_Action item_
Begin at the line below that has "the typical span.". Stop after the line that has "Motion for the", repeating each line exactly and leaving out the pictures.

_Input records_

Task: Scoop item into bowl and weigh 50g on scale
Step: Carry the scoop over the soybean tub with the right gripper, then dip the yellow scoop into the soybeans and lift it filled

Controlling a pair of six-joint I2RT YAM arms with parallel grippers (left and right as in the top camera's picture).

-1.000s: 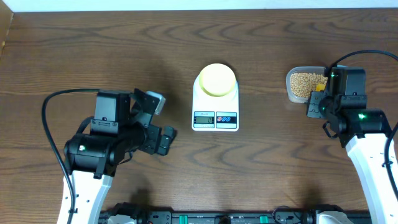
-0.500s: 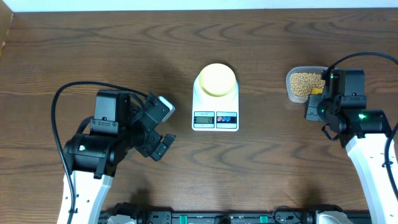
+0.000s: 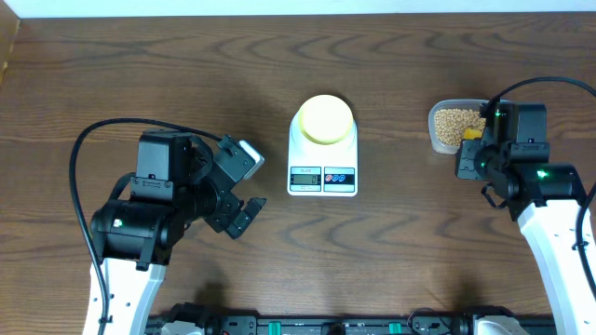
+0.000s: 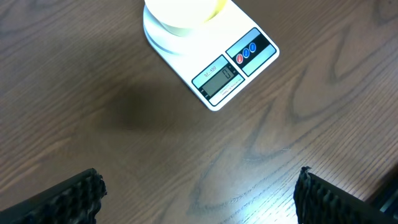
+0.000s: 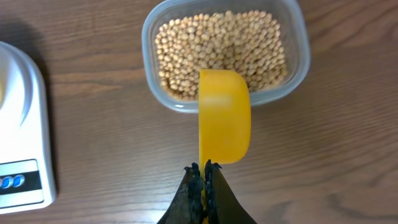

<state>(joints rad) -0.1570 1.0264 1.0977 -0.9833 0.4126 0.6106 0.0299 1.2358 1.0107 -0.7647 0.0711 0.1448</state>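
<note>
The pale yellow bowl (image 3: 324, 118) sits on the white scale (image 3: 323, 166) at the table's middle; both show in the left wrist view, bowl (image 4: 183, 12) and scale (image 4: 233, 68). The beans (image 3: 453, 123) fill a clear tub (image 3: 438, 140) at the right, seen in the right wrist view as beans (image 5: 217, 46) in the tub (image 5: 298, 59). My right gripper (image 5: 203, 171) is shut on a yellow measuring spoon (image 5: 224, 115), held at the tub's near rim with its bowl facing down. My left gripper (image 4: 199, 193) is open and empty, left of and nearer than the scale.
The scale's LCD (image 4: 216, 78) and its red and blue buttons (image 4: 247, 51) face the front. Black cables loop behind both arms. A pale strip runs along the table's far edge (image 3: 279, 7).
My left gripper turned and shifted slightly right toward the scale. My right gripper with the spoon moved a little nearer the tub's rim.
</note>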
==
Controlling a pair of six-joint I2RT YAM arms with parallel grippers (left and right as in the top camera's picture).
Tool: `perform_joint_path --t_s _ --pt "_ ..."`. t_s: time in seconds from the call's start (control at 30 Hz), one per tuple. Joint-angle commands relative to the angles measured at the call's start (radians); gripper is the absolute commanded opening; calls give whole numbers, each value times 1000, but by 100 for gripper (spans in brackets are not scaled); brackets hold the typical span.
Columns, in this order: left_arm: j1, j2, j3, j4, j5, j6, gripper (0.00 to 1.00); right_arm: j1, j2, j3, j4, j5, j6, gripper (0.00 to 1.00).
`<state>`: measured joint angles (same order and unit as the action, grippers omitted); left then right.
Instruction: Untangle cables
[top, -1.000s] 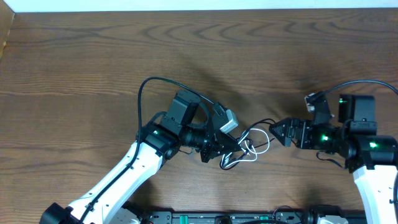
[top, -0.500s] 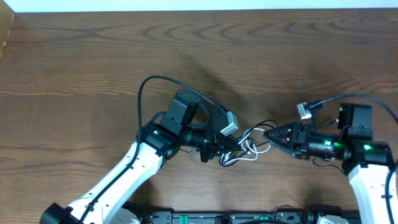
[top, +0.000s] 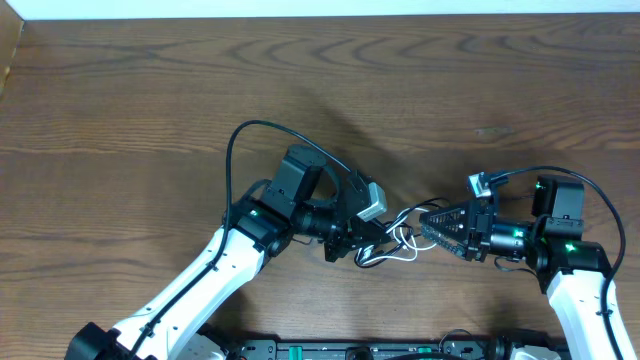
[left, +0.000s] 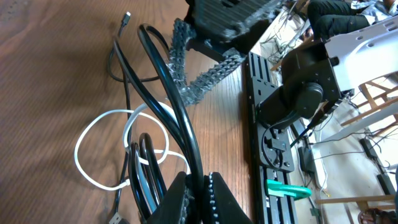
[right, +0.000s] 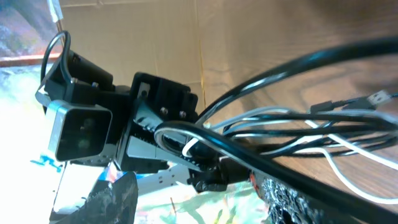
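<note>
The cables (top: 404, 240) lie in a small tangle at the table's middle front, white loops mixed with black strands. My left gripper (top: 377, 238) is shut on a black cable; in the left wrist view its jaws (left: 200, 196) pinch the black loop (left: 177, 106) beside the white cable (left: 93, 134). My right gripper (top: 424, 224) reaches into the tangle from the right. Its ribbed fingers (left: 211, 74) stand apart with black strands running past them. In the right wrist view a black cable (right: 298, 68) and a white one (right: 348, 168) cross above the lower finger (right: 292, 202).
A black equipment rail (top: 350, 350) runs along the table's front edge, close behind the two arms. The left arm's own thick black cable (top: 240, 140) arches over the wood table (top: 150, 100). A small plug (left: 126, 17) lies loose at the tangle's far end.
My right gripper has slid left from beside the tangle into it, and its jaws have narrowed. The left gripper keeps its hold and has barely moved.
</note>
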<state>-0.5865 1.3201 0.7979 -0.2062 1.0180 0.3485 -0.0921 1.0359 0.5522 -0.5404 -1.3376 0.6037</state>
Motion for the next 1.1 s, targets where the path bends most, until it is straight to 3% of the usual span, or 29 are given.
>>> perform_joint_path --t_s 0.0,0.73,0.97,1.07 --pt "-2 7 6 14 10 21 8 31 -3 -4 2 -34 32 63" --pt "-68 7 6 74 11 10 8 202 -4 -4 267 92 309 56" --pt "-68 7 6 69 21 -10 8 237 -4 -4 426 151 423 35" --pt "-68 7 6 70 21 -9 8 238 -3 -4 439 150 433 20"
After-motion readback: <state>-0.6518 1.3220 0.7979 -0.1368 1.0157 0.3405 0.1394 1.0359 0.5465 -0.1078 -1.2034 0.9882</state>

_Exercise response_
Tool: `perform_joint_path --t_s _ --pt "_ ..."`. t_s: time in seconds from the call's start (control at 30 Hz), one per tuple. Joint-angle commands relative to the angles measured at the call's start (radians); gripper is the absolute commanded opening; calls give whole numbers, each value times 1000, but by 100 for gripper (spans in brackets are not scaled); brackets hold the typical span.
Columns, in this order: left_arm: j1, j2, j3, j4, j5, j6, gripper (0.00 to 1.00); right_arm: j1, j2, j3, j4, j5, j6, gripper (0.00 to 1.00).
`<state>`: measured joint angles (same order and unit as the action, grippers omitted); left then right.
Instruction: Untangle cables
[top, -1.000s] 
[top, -0.500s] 
[top, +0.000s] 
[left, +0.000s] 
[right, +0.000s] 
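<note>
The cables (top: 404, 240) lie in a small tangle at the table's middle front, white loops mixed with black strands. My left gripper (top: 377, 238) is shut on a black cable; in the left wrist view its jaws (left: 200, 196) pinch the black loop (left: 177, 106) beside the white cable (left: 93, 134). My right gripper (top: 424, 224) reaches into the tangle from the right. Its ribbed fingers (left: 211, 74) stand apart with black strands running past them. In the right wrist view a black cable (right: 298, 68) and a white one (right: 348, 168) cross above the lower finger (right: 292, 202).
A black equipment rail (top: 350, 350) runs along the table's front edge, close behind the two arms. The left arm's own thick black cable (top: 240, 140) arches over the wood table (top: 150, 100). A small plug (left: 126, 17) lies loose at the tangle's far end.
My right gripper has slid left from beside the tangle into it, and its jaws have narrowed. The left gripper keeps its hold and has barely moved.
</note>
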<state>-0.5865 1.3201 0.7979 -0.2062 1.0180 0.3485 -0.0921 1.0359 0.5522 -0.5404 -1.3376 0.6037</state>
Motion for the next 1.1 s, targets where the path bends most, until it is straight to 3% of the usual span, or 29 are given.

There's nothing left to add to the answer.